- Required action
Search the listing for the string "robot" and copy every line that contains it.

------------------------------------------------------------------------

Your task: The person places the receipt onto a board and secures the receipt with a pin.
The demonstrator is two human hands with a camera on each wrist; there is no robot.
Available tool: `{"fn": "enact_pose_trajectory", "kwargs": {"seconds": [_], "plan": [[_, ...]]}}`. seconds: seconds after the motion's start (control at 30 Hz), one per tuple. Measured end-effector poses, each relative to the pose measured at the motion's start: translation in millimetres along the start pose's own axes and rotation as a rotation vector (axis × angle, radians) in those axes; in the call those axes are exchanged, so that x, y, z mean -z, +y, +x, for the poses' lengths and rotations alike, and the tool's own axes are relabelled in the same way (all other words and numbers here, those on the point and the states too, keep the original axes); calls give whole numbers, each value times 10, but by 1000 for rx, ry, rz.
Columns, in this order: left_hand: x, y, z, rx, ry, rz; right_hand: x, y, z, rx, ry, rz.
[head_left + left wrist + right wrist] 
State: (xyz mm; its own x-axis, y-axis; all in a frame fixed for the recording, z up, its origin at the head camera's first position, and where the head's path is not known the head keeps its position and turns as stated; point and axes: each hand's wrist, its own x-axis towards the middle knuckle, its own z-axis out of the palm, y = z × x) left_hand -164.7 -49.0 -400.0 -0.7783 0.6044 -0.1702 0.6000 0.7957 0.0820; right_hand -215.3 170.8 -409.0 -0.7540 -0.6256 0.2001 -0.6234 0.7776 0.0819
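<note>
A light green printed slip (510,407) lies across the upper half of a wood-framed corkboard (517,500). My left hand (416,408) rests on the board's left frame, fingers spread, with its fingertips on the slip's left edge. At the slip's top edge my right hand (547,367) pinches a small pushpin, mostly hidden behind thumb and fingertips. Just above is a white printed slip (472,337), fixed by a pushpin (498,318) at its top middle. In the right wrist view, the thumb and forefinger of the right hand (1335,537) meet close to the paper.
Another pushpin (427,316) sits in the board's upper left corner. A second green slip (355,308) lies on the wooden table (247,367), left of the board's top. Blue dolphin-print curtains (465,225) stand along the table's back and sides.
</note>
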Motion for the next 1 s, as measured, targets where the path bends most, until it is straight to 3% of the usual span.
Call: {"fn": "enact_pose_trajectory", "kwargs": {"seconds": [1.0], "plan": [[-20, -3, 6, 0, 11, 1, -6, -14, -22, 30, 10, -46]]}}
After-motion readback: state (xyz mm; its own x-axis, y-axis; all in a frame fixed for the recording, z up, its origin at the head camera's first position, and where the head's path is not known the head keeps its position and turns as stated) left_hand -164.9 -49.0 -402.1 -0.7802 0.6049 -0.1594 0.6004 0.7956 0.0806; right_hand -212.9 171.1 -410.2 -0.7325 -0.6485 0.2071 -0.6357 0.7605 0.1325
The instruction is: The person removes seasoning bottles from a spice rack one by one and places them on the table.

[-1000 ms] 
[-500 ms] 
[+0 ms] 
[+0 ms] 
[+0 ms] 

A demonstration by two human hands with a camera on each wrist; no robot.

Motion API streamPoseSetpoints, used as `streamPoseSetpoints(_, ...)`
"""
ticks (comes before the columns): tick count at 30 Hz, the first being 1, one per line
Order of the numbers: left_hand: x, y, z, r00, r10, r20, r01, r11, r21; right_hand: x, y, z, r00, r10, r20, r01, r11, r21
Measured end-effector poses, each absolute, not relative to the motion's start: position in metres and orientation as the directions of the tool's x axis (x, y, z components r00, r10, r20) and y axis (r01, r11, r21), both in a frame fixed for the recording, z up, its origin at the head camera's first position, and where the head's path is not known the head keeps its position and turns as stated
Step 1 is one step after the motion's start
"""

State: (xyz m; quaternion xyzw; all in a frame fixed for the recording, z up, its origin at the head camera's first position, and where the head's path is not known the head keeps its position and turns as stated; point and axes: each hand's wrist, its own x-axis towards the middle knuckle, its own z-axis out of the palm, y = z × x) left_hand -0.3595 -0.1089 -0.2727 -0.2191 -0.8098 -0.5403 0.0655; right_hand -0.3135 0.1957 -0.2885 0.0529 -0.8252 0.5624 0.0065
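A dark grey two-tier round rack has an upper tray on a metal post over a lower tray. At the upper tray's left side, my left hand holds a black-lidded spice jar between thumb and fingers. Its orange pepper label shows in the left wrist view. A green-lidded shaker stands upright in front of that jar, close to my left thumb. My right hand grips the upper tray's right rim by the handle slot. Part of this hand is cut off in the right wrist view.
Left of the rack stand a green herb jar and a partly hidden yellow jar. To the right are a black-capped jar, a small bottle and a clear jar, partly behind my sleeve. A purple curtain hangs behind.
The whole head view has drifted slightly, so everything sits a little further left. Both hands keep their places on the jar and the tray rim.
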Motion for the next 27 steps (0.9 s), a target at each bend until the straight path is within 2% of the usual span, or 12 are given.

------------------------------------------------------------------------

- Exercise output
The demonstrator is two human hands with a camera on each wrist; there is no robot.
A demonstration by two human hands with a camera on each wrist; no robot.

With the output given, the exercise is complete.